Looking at your business particularly, you might not be able to get guys talking about haircuts, but they might talk to other people about something they noticed *whilst* getting their haircut.

----------

carm (02-Sep-09)

----------


## carm

Brilliant links. My mind is running.
What do men want? for women it is convieniant to do the whole beauty thing in one location. they will get their hair nails and facials done at one place. Metro sexual men will do the same. But what does an average guy want or do besides a hair cut? do all men drink? I know some do. that is easily solved. But what does a man want? I know a few men who would laugh at a hand massage, dont even mention a foot massage. I know i need to set a target for the type of clients i want. But i feel location offten dictates the clientelle as well. In my location there are very few metro sexuals. The men are mature. The location feels similar to ones in coastal regions all locals going to the pub for a drink before going home. And there just happens to be a hair salon.
Everyone knows me and says 'hi' but they dont come in,it is as if they dont trust. the ones that have come in i feel like stamping their heads saying 'hair cut by Addictive'

----------


## Dave A

> Guys need it to be like next door, with no q's and no real frills stuff...well thats my idea of a good haircut - Its not something I plan or even put on my agenda - its - hey I've got 5 minutes think I'll shoot out and get a haircut.

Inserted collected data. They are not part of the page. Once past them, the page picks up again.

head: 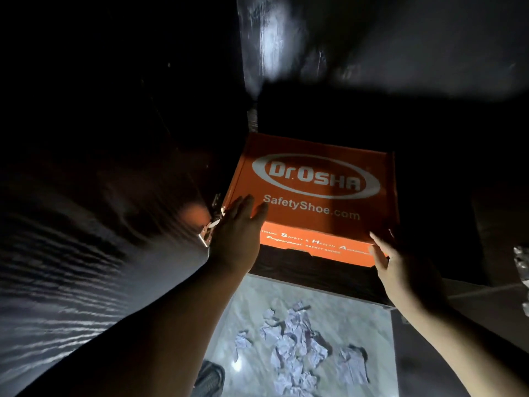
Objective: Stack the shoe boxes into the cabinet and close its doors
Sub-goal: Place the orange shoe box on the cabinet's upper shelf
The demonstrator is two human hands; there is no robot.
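Observation:
An orange shoe box (312, 196) with a white Dr.OSHA logo lies flat inside the dark cabinet, its front side facing me. My left hand (237, 227) lies on the box's near left corner with straight fingers on the lid. My right hand (400, 265) touches the near right corner, fingers mostly straight along the side. The open left cabinet door (94, 239), dark wood grain, stands at the left with a metal hinge (210, 229) beside my left hand. The cabinet's bottom front edge (315, 279) runs under the box. The interior around the box is too dark to read.
On the pale marble floor (252, 305) below the cabinet lie several crumpled pieces of paper (294, 348). A dark shoe or foot (209, 379) shows at the bottom edge. A shiny crinkled object (522, 267) sits at the far right.

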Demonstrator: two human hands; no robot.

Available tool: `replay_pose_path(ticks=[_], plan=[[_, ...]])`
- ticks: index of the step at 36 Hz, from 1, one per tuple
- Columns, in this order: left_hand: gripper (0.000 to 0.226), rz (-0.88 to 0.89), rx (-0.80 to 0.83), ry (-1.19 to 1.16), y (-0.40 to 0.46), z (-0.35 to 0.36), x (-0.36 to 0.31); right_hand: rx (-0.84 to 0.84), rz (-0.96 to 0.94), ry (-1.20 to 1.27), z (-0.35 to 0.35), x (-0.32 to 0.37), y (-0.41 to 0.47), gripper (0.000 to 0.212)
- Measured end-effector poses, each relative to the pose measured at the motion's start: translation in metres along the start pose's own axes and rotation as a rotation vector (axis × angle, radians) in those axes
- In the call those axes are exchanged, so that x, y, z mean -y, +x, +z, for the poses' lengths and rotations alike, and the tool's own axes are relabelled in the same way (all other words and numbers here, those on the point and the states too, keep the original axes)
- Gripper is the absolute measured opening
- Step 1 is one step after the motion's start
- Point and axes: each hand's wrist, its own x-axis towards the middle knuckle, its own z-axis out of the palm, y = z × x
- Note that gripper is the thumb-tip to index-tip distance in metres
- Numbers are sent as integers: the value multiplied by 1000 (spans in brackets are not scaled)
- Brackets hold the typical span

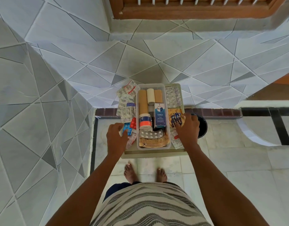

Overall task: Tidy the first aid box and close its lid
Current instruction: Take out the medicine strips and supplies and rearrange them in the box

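Loose packets on both sides of an open first aid box, with a hand at each pile.

The clear plastic first aid box (167, 139) stands uncovered on a small pale surface (154, 152); it looks light and rigid with slick walls, best held by its rim. Inside lie stiff cardboard-tan rolls (142, 101), a tape roll (145, 122), a blue carton (160, 117) and a foil blister strip (151, 133). The left hand (116, 136) has its grip curled on a blue blister pack (126, 128), thin, crinkly and probably slippery. The right hand (187, 128) rests bent fingers on a gold foil packet (176, 119); whether it pinches, I cannot tell. No lid is identifiable.
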Motion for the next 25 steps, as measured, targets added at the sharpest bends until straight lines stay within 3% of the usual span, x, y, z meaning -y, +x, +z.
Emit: replay_pose_path(ticks=[5,13,25], plan=[[32,-23,58,102,14,9,0,59,70,-15,9,2,15,47],[25,-2,14,217,24,22,-15,-17,177,-40,17,10,27,46],[26,-123,37,113,34,32,-12,-56,213,86,18,1,34,19]])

Marq makes a strong point here. I confess I feel the same way, particularly about the queues. And appointments? No thanks.

OK - what we're describing is a barber shop (Thompsons by any chance, Marq?).

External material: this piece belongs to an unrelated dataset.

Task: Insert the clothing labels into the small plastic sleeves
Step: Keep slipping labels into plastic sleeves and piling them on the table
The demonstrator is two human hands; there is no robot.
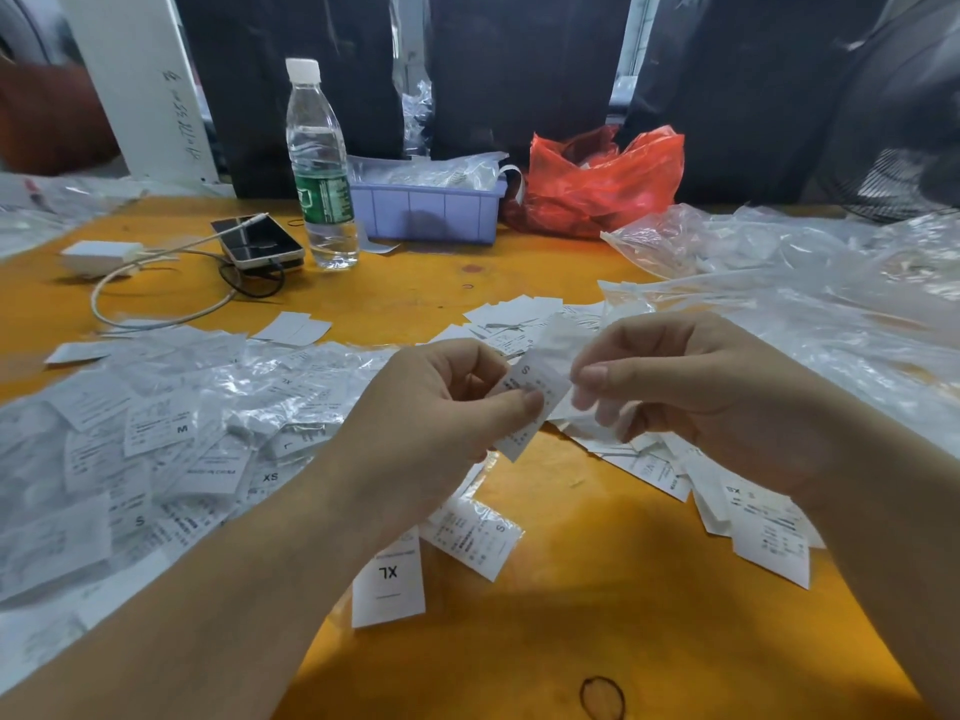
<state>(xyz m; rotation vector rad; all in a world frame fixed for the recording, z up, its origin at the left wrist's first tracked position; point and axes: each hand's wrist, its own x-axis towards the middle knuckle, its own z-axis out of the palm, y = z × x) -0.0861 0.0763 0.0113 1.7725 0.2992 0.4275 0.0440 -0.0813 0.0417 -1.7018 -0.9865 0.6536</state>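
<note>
While both hands hover above the orange surface (pixel 571 605), the step in hand looks like the insertion itself: a white label (pixel 524 407) marked S is being fed into a small clear sleeve (pixel 558 337). The left hand (pixel 441 407) pinches the lower part of the label between thumb and curled fingers (pixel 532 400). The right hand (pixel 691 381) grips the sleeve from the other side, its fingertips (pixel 589 376) curled in just beside the label's upper edge. How far the label has gone into the sleeve cannot be told, since the clear plastic is hard to read against the white paper.

The next move probably calls for the right hand to keep the sleeve's mouth open while the left slides the label straight in, without buckling it. The thin plastic may cling or crease, so a slow, level push seems wise.

The label sits between the 2 hands, touching both, raised off the surface. To the left lies a heap of filled sleeves (pixel 156 433); loose labels (pixel 753 527) lie under the right wrist. A water bottle (pixel 319 163), a phone (pixel 257 241), a purple bin (pixel 426 210) and a red bag (pixel 602 184) stand at the back.
</note>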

Now if I think about what I might have talked about when it comes to my haircut, it's convenience, price, and the fact that they use the old fashioned barber's razor for the final clean.

No idea if I'm typical or not...

----------

carm (03-Sep-09)

----------


## Marq

> Everyone knows me and says 'hi' but they dont come in,it is as if they dont trust.


One of the basics I have found in life, is that when this situation occurs, it is because of *your* basic mistrust of them. You may be giving out the vibe of mistrust and as result you are picking it up when it looks back at you.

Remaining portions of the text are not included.